Reproduce each line of the material precisely.

--- Source material ---

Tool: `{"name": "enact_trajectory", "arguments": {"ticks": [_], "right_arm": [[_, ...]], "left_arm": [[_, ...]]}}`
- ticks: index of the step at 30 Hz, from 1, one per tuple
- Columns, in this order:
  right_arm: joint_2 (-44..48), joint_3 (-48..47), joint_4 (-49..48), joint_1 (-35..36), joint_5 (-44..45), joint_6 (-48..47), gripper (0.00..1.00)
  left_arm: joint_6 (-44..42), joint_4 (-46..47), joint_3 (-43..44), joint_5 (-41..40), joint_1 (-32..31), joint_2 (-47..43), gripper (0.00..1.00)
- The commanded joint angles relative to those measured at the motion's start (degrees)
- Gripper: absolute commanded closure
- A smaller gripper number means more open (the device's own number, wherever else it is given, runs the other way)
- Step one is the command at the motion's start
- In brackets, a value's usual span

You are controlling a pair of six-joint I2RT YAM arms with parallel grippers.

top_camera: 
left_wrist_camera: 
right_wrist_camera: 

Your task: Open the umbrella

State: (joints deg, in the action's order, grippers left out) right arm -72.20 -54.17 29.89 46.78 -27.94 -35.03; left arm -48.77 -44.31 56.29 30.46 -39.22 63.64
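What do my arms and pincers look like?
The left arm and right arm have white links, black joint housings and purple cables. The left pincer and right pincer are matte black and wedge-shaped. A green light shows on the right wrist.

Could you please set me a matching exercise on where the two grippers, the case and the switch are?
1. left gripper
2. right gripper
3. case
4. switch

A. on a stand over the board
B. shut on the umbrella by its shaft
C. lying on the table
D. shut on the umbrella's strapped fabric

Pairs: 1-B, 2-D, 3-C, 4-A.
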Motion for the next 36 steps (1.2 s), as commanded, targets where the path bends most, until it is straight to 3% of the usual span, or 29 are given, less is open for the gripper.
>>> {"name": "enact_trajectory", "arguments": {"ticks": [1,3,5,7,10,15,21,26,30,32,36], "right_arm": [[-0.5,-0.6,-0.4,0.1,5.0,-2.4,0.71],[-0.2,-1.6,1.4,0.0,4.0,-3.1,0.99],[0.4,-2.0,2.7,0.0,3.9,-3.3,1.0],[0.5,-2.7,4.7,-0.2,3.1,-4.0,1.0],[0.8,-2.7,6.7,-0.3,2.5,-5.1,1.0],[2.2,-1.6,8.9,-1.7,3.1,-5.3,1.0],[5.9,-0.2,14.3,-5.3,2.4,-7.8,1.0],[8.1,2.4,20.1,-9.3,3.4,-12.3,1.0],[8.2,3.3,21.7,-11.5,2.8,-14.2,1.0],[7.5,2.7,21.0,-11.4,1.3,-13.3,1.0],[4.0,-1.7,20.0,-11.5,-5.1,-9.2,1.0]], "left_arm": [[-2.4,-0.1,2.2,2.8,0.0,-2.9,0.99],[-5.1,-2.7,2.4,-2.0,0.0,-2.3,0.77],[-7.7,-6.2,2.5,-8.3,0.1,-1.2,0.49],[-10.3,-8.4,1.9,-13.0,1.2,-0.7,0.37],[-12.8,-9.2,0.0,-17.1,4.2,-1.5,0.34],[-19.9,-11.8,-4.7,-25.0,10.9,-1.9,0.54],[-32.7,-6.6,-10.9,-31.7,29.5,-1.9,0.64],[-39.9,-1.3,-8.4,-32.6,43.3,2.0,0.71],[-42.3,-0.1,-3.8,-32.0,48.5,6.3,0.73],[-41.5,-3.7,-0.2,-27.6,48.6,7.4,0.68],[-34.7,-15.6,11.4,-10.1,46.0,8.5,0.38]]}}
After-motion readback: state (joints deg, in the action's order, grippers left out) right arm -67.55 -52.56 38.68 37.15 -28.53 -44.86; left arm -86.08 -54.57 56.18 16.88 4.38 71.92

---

# Answer area
Tool: `{"name": "enact_trajectory", "arguments": {"ticks": [_], "right_arm": [[_, ...]], "left_arm": [[_, ...]]}}`
- ticks: index of the step at 30 Hz, from 1, one per tuple
- Columns, in this order:
  right_arm: joint_2 (-44..48), joint_3 (-48..47), joint_4 (-49..48), joint_1 (-35..36), joint_5 (-44..45), joint_6 (-48..47), gripper (0.00..1.00)
  left_arm: joint_6 (-44..42), joint_4 (-46..47), joint_3 (-43..44), joint_5 (-41..40), joint_1 (-32..31), joint_2 (-47..43), gripper (0.00..1.00)
- The commanded joint angles relative to those measured at the motion's start (degrees)
- Gripper: absolute commanded closure
- A smaller gripper number means more open (the device's own number, wherever else it is given, runs the other way)
- Step one is the command at the motion's start
- In brackets, a value's usual span

You are controlling a pair of six-joint I2RT YAM arms with parallel grippers.

top_camera: 
left_wrist_camera: 
right_wrist_camera: 

Your task: Open the umbrella

State: (joints deg, in the action's order, grippers left out) right arm -72.20 -54.17 29.89 46.78 -27.94 -35.03; left arm -48.77 -44.31 56.29 30.46 -39.22 63.64
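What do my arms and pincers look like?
The left arm and right arm have white links, black joint housings and purple cables. The left pincer and right pincer are matte black and wedge-shaped. A green light shows on the right wrist.

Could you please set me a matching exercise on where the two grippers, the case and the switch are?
1. left gripper
2. right gripper
3. case
4. switch

A. on a stand over the board
B. shut on the umbrella by its shaft
C. lying on the table
D. shut on the umbrella's strapped fabric

Pairs: 1-B, 2-D, 3-C, 4-A.
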Motion for the next 36 steps (1.2 s), as commanded, targets where the path bends most, until it is straight to 3% of the usual span, or 29 are given, less is open for the gripper.
>>> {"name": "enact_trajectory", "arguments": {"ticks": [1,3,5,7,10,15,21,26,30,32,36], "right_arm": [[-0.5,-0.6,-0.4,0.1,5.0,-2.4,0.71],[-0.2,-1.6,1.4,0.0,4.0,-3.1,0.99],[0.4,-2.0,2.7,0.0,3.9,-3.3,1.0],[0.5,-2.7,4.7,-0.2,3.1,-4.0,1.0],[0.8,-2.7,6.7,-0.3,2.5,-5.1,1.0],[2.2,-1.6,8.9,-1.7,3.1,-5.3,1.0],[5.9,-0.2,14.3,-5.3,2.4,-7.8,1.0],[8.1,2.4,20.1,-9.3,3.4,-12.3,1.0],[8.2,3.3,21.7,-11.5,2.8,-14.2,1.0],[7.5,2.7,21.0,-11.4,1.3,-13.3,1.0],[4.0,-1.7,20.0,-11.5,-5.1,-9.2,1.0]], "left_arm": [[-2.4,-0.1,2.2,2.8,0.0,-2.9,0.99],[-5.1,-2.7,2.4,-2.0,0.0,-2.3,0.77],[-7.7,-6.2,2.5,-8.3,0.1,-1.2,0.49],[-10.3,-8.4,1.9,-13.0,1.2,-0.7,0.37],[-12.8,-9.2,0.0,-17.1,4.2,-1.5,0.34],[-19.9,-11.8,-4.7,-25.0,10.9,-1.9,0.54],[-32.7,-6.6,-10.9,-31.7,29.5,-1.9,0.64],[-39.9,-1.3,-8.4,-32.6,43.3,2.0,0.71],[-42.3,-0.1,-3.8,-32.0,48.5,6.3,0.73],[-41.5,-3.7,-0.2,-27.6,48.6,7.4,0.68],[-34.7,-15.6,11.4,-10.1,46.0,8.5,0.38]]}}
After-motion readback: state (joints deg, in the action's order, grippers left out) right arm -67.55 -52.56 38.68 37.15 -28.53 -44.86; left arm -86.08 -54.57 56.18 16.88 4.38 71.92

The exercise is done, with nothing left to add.